4. Can't live without gadgets. They've grown up with technology – it is part and parcel of their lives, which includes the work they do for a living.
Well, this one is rather dependent on who you are asking. Well, generally mobile phones are all the craze these days. For the recently employed, smart phones like the iPhone and Blackberries are all the rage nowadays. At a close 2nd are SLR cameras and ofcourse - Laptop computers. Yes, this generation loves it's tech...
 
5. The term work-life balance is passe. Employers can't just encourage a balance but should provide the means for this balance through more flexible work hours.

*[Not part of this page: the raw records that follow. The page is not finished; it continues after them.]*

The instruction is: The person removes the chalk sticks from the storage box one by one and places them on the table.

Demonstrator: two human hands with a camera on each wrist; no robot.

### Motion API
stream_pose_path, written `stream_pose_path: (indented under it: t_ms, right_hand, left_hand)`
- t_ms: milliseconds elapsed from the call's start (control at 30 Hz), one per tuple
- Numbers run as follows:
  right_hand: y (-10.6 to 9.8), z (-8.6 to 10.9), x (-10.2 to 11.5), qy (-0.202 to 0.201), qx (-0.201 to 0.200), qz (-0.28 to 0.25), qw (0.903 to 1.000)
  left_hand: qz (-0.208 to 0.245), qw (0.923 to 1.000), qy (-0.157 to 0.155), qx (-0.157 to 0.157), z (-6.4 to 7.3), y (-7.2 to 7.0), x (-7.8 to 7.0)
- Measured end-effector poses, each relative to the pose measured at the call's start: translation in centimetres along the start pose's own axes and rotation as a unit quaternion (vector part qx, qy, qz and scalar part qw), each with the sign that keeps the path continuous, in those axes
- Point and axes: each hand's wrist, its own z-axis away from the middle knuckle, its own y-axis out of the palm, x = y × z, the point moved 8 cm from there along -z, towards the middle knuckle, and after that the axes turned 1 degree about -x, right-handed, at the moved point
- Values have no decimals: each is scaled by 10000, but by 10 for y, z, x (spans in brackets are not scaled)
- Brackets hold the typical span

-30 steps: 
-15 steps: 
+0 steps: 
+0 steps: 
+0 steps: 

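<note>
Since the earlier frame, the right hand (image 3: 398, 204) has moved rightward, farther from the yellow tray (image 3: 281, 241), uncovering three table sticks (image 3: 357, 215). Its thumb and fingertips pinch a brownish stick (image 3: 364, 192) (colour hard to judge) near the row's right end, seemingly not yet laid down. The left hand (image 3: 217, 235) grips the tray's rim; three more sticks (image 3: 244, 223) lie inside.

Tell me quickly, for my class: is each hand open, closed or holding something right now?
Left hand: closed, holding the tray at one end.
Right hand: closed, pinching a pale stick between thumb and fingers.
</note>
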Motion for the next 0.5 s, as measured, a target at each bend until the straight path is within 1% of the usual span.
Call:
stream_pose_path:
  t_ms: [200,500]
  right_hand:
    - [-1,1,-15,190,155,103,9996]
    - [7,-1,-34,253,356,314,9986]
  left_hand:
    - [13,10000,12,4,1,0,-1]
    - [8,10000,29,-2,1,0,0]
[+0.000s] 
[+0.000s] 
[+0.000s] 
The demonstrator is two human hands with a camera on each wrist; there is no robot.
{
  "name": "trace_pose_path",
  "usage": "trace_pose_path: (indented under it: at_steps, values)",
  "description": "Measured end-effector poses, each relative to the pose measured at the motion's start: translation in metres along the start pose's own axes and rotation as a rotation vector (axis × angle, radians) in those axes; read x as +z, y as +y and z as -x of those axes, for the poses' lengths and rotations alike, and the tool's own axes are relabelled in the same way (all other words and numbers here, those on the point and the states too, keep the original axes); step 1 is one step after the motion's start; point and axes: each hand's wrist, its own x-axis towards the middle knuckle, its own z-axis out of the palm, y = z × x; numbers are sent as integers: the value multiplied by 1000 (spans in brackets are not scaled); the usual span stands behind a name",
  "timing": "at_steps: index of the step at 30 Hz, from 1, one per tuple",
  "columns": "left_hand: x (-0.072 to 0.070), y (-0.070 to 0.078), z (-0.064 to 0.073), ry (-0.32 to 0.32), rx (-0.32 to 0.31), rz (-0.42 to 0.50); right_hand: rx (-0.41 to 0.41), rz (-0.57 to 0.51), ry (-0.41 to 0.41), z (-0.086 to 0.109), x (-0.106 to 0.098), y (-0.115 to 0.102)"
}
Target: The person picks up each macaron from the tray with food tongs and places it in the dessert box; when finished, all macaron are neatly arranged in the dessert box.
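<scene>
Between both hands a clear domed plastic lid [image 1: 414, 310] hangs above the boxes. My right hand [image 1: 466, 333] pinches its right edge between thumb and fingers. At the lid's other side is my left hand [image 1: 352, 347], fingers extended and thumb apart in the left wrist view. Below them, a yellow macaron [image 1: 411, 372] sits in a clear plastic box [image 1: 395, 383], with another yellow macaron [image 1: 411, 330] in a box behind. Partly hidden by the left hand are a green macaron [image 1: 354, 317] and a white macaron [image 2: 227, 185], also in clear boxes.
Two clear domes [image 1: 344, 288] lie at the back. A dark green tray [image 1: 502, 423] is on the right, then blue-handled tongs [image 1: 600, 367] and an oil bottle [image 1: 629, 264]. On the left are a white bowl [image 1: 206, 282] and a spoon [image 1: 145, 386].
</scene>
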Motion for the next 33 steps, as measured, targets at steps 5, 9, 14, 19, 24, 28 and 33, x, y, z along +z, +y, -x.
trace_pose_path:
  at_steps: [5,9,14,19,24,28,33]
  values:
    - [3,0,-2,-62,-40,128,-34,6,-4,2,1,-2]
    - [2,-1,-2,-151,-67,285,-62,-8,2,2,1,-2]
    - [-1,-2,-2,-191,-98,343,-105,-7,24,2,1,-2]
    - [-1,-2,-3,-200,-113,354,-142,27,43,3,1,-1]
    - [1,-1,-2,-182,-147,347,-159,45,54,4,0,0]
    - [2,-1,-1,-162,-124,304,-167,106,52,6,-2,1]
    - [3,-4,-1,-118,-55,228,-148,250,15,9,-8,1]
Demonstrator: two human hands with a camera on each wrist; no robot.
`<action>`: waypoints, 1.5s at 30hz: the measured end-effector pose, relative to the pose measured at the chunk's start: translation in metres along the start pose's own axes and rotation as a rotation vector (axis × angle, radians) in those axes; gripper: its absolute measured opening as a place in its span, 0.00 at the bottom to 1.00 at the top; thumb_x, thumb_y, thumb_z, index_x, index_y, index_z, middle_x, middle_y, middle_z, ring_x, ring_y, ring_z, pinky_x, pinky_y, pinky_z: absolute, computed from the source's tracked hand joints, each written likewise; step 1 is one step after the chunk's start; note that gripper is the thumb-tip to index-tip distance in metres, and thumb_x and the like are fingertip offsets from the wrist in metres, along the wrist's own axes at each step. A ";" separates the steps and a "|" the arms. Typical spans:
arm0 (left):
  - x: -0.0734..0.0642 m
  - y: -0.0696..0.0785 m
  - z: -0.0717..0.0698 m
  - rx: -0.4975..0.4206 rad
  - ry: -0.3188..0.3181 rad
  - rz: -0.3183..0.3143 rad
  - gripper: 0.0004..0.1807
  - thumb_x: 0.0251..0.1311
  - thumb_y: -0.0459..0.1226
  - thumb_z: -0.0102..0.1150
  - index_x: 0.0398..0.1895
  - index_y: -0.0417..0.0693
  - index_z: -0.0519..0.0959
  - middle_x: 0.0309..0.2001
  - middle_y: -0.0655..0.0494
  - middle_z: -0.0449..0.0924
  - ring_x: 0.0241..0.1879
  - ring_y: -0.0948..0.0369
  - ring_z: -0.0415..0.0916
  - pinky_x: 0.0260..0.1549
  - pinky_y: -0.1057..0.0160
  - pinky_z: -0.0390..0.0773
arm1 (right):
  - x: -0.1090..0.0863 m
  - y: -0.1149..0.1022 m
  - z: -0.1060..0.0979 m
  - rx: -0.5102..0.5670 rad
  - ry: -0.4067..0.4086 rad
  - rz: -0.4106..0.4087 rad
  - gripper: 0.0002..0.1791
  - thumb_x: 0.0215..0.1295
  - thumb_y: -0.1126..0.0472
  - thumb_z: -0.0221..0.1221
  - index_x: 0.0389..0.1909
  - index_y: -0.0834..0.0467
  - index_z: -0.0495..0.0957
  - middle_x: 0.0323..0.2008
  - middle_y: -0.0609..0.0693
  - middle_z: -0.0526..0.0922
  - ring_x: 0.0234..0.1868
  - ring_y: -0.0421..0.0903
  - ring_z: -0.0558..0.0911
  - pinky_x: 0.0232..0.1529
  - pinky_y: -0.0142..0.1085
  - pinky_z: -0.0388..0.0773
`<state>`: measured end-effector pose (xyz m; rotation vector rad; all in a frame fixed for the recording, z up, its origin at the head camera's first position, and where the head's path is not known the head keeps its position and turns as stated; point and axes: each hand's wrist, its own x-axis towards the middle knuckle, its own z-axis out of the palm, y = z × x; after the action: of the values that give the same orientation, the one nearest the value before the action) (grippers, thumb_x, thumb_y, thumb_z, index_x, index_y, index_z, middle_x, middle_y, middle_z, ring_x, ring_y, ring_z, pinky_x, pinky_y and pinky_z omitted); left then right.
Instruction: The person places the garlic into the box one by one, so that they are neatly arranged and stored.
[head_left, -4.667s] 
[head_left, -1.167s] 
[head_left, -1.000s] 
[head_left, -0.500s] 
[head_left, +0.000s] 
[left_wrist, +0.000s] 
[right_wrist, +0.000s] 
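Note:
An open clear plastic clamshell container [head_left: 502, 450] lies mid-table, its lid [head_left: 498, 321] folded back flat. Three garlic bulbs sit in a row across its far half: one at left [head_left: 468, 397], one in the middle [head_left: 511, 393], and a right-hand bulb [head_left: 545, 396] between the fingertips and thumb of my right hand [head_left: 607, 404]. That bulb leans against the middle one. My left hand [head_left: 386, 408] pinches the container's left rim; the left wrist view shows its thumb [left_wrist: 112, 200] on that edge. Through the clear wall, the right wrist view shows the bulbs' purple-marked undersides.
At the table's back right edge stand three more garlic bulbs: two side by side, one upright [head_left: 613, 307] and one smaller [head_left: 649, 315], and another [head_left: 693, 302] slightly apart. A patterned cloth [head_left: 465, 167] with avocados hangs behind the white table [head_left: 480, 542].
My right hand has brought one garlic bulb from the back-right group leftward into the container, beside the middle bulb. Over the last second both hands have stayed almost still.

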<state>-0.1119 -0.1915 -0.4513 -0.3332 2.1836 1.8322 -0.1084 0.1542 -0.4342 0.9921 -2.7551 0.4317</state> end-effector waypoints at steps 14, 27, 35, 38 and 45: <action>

- This for me is paramount. I come in early to work because I need to beat the traffic but staying past 5pm? only if it's absolutely necessary. If you need to stay back after work to get your work done it's either 1) You are incompetent or lazy and not up for the task. 2) Your boss has given you an impossible deadline 3) Your organisation is understaffed. oklah I'll add number 4) Your work requires input from someone else and you are at their mercy... Work life balance is very important to ensure a high general quality of life. I for one wouldn't want to realise when I'm 50 that all that I've been doing is work and have so much I still want to achieve or do in life! 
 
6. Respect my space, please. The Gen Y maintain clear separation between their work and personal lives, and are unwilling to share too much personal information
with their employers.
- I have always been this type of person but I'm not sure of my colleagues and other Gen Ys. Some people I know exclusively hang out with their officemates and some never. I guess if the statement means that Gen Ys value privacy well, i guess in general yes. But in the world of Facebook and Twitter, privacy has to be actively taken care of.  
 
7. Coaching welcomed here. They prefer on-the-job development rather than formalised training, especially working with strong coaches and mentors.
- I agree strongly with this. I believe that hands on, on the job training (OJT) is far more effective that sitting in a classroom listening to a speaker struggling to stay awake. OJT is also much cheaper to the employer plus productivity is maintained.  
 
8. Cash is king. When it comes to benefits, cash bonuses are valued higher than training and development.
- In the age of google and wikipedia, training and development is somehow less valued by the Gen Y as there is a wealth of information available through the internet or can be obtained by email correspondence with the persons of the subject matter. Cash however is king as modern urban lifestyle requires more spending. also, Gen Ys are generally smarter at managing their finances and are increasingly aware of investment opportunities and wealth protection and management.
 
9. We are all made the same. They believe in gender equality, where they and their partners will contribute an equal amount of financial support for their households.
- I believe it is not only gender equality but also racial equality and social status equality. Anak Datuks or politician's children no longer carry as much clout as the used to do in Malaysian Gen Y society. The Gen Y middle class is getting bigger by the day thus more and more people are assuming everyone else is the same which is a good thing. Women are now seen as equals to men in the office and race usually is a non-issue too. If a mat salleh expat is wrong or not as good as he claims to be the Gen Y is not shy to point that out. No preferential treatment cos you're the "white man" okay. Same goes to other races and vice, versa...
 
10. I rely on me. They will take personal responsibility for funding their retirement. 
- As  pointed out in point 8 above, Gen Ys are generally smarter when it comes to wealth management and retirement fund. EPF payouts should be sufficient but nevertheless, investing and insurance/takaful businesses have boomed in Malaysia during the past decade, most likely because of the demand from the Gen Ys.

Okay, this is taking longer than usual so I'll leave it here for now. I'll continue with my PwC report analysis later in a new post. Hope you enjoy this piece of the puzzle that is Gen Y.